## PROBLEM TO WORK ON
Which lines below include the string "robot"? Please show each one.

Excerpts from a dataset
_____

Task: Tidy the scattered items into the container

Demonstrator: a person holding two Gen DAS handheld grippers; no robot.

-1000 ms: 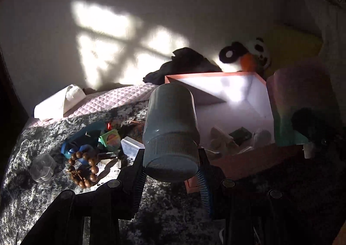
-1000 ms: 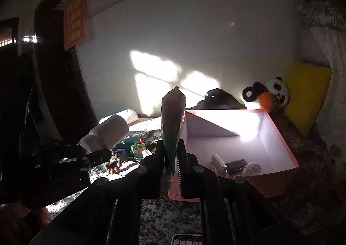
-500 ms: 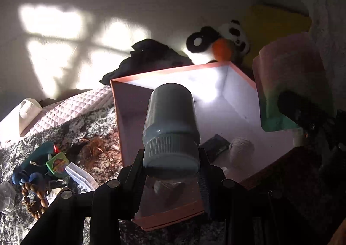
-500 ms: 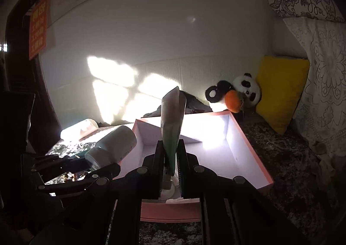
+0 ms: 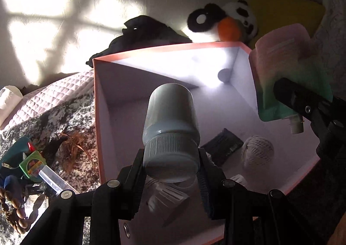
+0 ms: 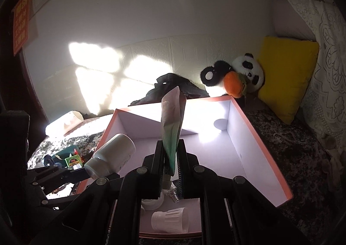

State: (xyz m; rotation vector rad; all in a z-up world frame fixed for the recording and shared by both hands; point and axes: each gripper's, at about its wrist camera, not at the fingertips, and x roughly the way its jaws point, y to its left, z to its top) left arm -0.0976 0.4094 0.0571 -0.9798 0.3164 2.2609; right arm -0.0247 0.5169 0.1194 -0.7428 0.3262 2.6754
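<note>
Gripping a white bottle (image 5: 170, 134) by its ribbed cap, the left tongs (image 5: 170, 171) hold it over the near-left part of the pink box (image 5: 96, 102), its base pointing toward the far wall; that looks like a hold chosen so the bottle can simply be dropped inside. The right tongs (image 6: 170, 165) pinch a flat pink-and-green pouch (image 6: 173, 124) near its spout end, edge-on above the box's near edge, likely for the same reason. Below them the box already holds a ribbed white cup (image 6: 170, 220), a dark flat item (image 5: 222, 146) and a white netted ball (image 5: 257, 154), though the tongs hide much of the near floor. Left of the box, on the dark patterned bed cover (image 5: 54, 119), wooden beads (image 5: 13, 210), a green tape measure (image 5: 32, 164) and other small things lie in shadow, hard to identify. Beyond sits a panda toy (image 6: 235, 76).
</note>
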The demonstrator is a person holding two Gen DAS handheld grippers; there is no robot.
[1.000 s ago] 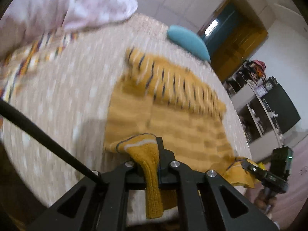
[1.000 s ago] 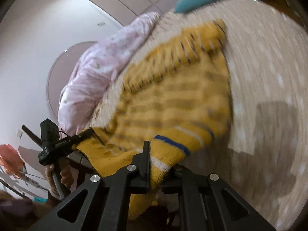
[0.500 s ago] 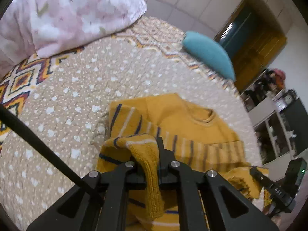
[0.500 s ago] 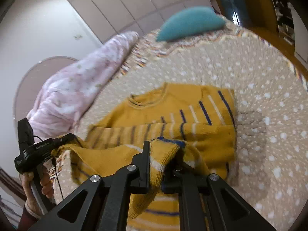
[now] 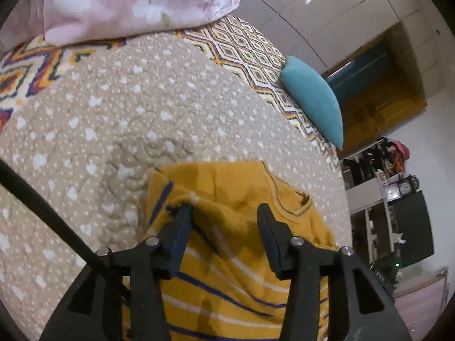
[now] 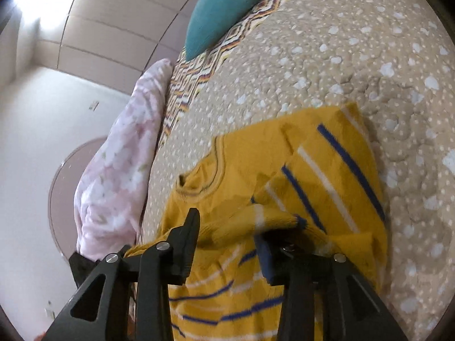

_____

## RESULT OF THE TASK
Demonstrator: a person holding two Gen DAS handheld grippers; no robot.
The demonstrator is a person holding two Gen DAS handheld grippers; there is no robot.

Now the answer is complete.